## What needs to be done
Return the lines below that carry the word "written".
--- Entries supplied Enclosed Below ---
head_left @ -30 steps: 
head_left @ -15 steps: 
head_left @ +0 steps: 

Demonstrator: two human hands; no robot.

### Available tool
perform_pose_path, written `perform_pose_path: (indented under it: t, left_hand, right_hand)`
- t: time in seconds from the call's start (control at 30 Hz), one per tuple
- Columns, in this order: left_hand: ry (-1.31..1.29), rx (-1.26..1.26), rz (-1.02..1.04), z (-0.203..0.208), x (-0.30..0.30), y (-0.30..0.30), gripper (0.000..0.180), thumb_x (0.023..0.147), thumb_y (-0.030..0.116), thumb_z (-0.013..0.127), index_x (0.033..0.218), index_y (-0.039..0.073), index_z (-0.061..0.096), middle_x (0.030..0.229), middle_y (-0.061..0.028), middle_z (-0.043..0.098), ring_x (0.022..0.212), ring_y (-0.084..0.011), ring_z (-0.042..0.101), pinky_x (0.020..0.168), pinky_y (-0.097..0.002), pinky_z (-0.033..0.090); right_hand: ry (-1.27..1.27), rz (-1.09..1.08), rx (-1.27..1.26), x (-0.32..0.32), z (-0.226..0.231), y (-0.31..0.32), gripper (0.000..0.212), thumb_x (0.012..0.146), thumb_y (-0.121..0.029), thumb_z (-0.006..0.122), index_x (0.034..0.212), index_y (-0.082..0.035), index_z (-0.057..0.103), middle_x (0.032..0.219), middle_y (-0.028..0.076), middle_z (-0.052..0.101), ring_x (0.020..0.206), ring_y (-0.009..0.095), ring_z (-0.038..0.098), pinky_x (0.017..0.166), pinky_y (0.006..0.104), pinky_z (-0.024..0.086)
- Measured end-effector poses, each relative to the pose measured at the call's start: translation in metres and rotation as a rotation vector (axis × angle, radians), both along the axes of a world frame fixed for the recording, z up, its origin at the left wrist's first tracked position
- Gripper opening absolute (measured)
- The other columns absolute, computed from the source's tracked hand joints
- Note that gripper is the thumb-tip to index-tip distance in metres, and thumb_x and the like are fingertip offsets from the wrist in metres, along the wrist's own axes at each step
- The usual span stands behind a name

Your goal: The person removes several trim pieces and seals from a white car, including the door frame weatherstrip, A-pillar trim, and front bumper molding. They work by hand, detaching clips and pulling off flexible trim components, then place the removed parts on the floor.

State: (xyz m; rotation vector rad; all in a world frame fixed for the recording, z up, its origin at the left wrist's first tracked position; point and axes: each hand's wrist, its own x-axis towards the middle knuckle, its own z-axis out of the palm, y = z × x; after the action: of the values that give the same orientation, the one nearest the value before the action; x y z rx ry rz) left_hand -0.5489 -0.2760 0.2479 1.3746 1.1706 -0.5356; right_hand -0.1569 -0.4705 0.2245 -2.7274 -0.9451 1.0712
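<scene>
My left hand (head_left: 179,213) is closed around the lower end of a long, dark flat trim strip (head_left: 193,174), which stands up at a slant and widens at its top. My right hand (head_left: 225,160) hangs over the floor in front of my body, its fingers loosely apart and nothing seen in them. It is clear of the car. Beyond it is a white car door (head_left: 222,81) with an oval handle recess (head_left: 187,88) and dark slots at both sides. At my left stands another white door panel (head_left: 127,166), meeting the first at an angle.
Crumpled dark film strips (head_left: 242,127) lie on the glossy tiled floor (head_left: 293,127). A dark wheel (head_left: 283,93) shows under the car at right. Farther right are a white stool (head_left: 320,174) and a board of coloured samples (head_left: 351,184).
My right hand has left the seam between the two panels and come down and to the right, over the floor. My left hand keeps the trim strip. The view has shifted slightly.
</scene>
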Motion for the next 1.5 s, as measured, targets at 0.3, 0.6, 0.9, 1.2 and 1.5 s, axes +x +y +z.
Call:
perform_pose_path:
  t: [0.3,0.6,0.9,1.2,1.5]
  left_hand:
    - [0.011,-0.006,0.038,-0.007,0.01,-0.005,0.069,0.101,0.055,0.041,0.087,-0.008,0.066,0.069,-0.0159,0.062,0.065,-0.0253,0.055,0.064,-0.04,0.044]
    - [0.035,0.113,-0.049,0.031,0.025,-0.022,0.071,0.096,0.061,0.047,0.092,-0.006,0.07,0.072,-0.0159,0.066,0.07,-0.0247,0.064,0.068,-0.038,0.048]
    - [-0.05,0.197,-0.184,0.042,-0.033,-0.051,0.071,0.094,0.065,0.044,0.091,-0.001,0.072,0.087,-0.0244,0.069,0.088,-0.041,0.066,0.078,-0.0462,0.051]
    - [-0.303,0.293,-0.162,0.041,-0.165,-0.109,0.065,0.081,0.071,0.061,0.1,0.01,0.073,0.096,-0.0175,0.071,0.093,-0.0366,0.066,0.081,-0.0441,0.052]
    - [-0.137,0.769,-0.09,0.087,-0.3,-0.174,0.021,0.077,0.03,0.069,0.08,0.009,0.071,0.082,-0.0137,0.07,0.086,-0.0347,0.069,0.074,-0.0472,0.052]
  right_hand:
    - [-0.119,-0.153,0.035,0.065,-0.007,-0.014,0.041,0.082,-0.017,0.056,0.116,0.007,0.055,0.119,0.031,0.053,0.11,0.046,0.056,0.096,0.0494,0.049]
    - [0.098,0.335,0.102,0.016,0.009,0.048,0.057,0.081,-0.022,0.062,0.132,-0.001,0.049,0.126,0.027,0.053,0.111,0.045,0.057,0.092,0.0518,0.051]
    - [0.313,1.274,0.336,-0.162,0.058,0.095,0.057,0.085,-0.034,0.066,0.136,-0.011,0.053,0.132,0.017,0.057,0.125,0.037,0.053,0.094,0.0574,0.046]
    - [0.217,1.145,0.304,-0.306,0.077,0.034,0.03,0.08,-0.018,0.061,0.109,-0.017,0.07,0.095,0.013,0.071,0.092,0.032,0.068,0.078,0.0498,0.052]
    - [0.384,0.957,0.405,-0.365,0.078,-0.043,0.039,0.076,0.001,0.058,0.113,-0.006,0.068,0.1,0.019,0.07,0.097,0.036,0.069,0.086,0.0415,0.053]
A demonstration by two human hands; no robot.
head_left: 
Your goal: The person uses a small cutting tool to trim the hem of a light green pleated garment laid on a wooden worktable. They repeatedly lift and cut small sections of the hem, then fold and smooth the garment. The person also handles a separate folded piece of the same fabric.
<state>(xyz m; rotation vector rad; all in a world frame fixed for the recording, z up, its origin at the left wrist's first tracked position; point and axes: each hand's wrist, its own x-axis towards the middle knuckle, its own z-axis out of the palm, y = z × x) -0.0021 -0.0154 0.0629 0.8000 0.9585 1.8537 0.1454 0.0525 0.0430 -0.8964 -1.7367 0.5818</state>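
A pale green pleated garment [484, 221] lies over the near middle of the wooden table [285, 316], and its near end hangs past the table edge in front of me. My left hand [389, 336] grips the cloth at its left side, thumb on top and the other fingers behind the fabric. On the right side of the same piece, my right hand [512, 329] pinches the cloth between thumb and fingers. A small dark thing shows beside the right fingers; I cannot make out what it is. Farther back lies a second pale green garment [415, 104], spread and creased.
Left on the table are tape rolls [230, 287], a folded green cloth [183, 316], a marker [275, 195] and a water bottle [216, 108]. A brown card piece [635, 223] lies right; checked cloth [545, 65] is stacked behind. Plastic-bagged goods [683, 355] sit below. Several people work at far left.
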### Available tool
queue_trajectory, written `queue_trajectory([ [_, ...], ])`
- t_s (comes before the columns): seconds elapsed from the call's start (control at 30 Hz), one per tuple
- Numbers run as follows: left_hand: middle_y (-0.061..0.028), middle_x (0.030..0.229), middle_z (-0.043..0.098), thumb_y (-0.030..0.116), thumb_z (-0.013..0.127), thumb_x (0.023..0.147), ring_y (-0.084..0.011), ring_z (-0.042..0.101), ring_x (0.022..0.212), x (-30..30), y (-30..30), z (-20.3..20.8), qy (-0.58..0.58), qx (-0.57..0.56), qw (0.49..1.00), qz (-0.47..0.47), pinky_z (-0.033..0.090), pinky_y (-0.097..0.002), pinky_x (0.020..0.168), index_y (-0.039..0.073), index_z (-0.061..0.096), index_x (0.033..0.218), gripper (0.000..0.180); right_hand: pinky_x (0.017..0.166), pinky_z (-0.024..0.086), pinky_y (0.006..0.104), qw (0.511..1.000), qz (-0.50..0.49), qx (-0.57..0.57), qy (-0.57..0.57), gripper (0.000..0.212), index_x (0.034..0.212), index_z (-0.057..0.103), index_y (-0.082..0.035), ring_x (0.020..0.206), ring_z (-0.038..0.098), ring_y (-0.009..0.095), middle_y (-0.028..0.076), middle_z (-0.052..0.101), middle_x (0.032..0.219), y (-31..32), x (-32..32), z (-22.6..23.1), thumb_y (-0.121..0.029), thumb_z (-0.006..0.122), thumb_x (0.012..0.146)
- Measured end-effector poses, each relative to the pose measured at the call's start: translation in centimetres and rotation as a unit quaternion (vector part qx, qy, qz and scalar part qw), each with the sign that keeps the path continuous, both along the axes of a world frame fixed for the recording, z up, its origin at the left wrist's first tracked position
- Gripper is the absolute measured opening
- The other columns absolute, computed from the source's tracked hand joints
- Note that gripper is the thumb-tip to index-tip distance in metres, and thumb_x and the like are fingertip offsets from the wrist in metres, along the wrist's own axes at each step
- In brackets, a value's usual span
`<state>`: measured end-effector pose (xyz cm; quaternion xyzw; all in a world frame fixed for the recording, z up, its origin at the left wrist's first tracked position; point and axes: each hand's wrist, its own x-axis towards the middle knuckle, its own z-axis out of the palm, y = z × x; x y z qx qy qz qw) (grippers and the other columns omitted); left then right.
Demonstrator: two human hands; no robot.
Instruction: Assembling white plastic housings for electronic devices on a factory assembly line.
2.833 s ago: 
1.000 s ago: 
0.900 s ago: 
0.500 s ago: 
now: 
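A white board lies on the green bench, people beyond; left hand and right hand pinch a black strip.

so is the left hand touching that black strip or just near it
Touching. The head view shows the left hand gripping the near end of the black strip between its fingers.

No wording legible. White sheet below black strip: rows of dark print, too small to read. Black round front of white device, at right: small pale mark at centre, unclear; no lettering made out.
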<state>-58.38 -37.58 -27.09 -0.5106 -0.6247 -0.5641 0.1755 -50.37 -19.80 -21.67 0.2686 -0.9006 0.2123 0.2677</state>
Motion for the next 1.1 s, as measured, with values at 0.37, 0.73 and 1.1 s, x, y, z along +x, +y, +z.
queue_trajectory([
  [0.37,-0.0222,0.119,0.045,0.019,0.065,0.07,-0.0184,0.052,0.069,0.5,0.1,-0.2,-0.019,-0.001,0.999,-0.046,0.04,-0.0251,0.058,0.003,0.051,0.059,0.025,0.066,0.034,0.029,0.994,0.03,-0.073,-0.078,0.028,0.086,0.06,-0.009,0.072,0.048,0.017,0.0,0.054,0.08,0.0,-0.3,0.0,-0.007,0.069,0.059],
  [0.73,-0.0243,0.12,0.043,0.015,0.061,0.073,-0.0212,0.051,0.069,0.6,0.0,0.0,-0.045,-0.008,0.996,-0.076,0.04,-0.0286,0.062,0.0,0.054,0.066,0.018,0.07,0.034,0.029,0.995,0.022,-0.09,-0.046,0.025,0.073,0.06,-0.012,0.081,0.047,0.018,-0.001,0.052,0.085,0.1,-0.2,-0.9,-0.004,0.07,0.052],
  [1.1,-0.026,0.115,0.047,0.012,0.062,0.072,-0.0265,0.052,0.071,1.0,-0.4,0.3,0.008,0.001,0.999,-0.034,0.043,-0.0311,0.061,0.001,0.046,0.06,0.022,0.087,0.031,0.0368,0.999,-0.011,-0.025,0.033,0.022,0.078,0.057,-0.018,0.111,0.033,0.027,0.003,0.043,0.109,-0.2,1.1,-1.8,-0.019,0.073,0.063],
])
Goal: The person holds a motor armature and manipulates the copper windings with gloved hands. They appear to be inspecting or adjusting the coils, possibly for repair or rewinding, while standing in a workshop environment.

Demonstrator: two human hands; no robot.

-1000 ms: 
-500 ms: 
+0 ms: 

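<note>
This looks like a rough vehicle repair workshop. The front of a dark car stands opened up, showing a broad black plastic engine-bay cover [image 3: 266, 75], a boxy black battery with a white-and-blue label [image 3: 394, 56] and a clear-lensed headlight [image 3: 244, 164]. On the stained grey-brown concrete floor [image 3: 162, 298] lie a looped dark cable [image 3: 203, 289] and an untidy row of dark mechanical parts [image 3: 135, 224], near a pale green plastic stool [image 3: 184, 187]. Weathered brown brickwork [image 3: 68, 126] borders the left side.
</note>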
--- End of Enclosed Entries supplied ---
## Response for this exercise
perform_pose_path, written `perform_pose_path: (indented under it: t, left_hand, right_hand)`
queue_trajectory, written `queue_trajectory([ [_, ...], ])`

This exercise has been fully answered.